Everything from the line containing "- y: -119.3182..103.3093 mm" to the end of the data must be duplicated word for word, and nothing else may appear.

> Input data
>>>>
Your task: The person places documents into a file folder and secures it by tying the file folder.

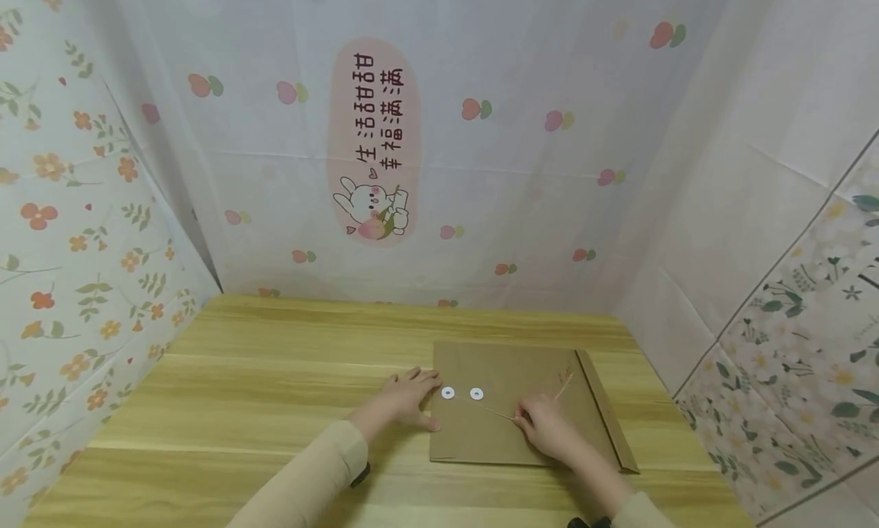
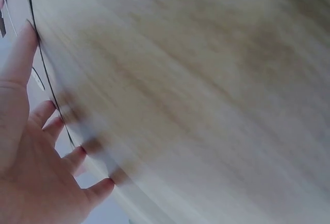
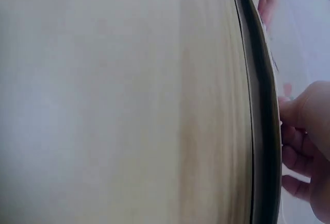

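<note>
A brown kraft paper document envelope (image 1: 508, 444) lies flat on the wooden table, with two white button discs (image 1: 476, 394) near its left edge. A thin string (image 1: 496, 413) runs from the discs to my right hand (image 1: 549, 427), which pinches it between thumb and fingers above the envelope. Past that hand, the string's loose end points up and right. My left hand (image 1: 408, 400) rests at the envelope's left edge, its fingers spread and fingertips touching it. In the left wrist view the left hand's fingers (image 2: 76, 154) reach along that edge.
The wood-grain table (image 1: 275, 391) extends left of the envelope. A printed cloth (image 1: 549, 207) hangs behind the table, with flowered cloth (image 1: 82, 207) on the left and another panel (image 1: 790, 345) on the right. The envelope has a folded flap (image 1: 607, 413) along its right side.
</note>
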Demonstrator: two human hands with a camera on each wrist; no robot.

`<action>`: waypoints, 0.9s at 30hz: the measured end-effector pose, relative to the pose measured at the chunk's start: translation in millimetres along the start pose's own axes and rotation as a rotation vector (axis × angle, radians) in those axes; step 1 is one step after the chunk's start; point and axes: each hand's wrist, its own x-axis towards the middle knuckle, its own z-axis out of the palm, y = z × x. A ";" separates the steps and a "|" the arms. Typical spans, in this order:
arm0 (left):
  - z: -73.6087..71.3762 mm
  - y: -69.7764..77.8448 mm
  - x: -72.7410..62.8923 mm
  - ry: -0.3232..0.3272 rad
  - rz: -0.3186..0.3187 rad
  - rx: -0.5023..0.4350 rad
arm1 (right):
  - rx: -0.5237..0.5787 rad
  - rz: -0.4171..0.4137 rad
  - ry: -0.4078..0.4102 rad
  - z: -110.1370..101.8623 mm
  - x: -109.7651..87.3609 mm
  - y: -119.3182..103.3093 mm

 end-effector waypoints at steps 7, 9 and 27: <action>-0.6 0.6 -0.6 -0.021 -0.015 -0.005 | -0.004 0.082 -0.037 -3.0 5.3 -7.6; -0.7 0.7 -0.9 -0.020 -0.013 -0.016 | 0.001 0.112 -0.053 -3.3 12.8 -4.2; 2.1 -3.1 -0.6 -0.015 -0.007 -0.065 | -0.194 0.112 -0.123 22.5 102.7 5.5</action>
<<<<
> Written solution
  - y: -119.3182..103.3093 mm

 end-effector waypoints at steps 7, 9 and 27: <action>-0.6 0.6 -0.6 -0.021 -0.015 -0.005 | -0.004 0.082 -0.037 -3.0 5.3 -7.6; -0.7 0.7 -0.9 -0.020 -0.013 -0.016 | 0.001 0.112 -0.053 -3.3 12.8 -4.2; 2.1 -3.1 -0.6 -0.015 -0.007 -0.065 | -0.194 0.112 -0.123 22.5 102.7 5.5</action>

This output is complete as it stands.